The menu follows a pretty standard format of snacks and salumi, and then meant-to-be-shared plates followed by main course pastas and secondi. From the snacks we tried a panzerotto, something like a small calzone, filled with spicy salami and smoked mozzarella. My Italian tablemate found it a little too piccante for his delicate palate, but I quite liked it, although pretty heavy for more than just a bite. But since the snacks are priced per piece, one order (a single piece) gave us each a taste and that was enough for both of us. Quite a few of the snacks have a Spanish backbone, like pinxtos and boquerones, bringing Spain into the fray alongside its eponymous neighbors. Sippel seems to have an affinity towards the fishy- I was dissuaded by our chipper server from the roasted Little Gem salad with its apparently anchovy-heavy broken vinaigrette and additional boquerones atop. But the mixed chicories he steered us towards as another salady option definitely had a fishy kick to them as well, thanks to a briny bagna cauda that forcefully overrode any hint of the eagerly anticipated black truffle vinaigrette. There was fragments of roasted fennel and some sliced fingerlings that helped
immensely, but once they were gone the salad didn't have much left to say. Better was the octopus, again of Spanish descent, served a la plancha, with bite-sized hunks more tender than their gigante bean counterparts (and with those, yassu Ellas), a solid plate spiked with harissa and Castelvetrano olives.
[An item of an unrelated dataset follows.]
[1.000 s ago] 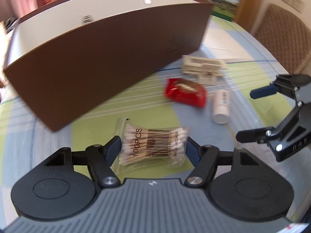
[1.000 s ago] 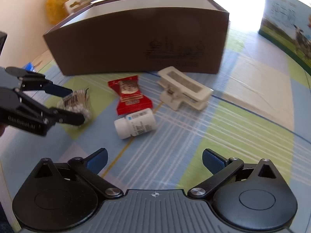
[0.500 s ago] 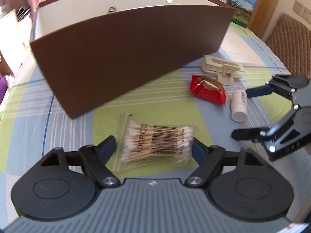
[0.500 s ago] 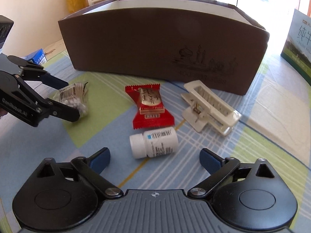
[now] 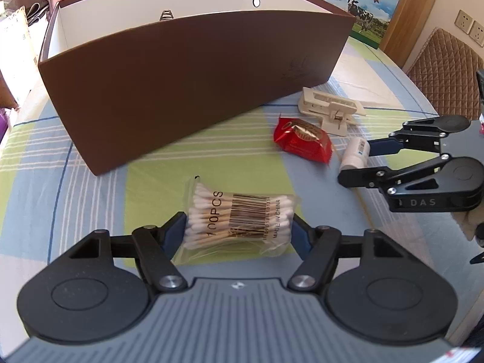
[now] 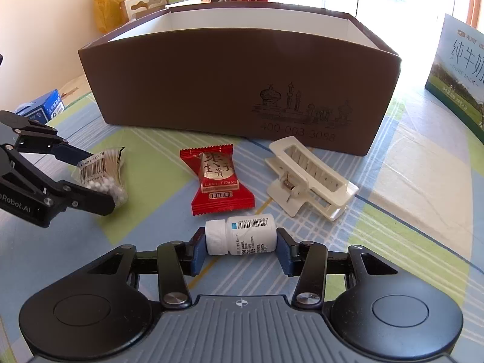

Pasta selections looked strong, with innovative offerings such as fazzoletti with a rhubarb, fennel pollen and black pepper inflected pork ragu and nettle tagliolini with peeky toe crab and stinging nettles, as well as a few classic renderings like pappardelle sauced in red wine, beef and chicken liver. We both happened to opt for piscine entrees, however, his more successful ocean trout and my lackluster loup de mer. The salsa verde on the former is what perked his dish up, which also included "first of the season" white asparagus, although I don't know where this particular season is is situated, because here in
New York nothing has broken through the frozen soils yet except for perhaps a crocus shoot or two. The most exciting part of the loup (branzino or European seabass) was not the fish, which could have been fresher, but the humble smash of potatoes aside: it would seem all the pastis, olive oil, fennel and capers went to flavoring the 'taters instead of the fish. A side of roasted Brussels sprouts was similarly bland, in need of salt, and the 50 year old sherry vinegar which was supposedly must have died at 49, leaving it undetectable. A lot of the prosciutto with which is was roasted was left in the bottom of the crock, having included a somewhat excessive amount.
Perhaps against our better judgment we went for a dessert to share as well, but the buttermilk panna cotta didn't go too far to redeem a pretty disappointing dinner. The custard itself was lovely, cool and creamy with a gentle tang, but the three preserved cherries atop were tooth-achingly sweet, too small to cut up and disperse amongst the cream given a spoon as a utensil, but overpowering to eat whole, and also leaving most of the panna cotta to be consumed unadorned but for a crumble of buckwheat-cardamom streusel that did add a nice crunch. And serving it in the jar with its screw-top lid was clever and cute, but like a boyfriend: it's what inside that counts.
Verdict? Would I tornare/reviendrais/regresaria/epistrepso? I think not.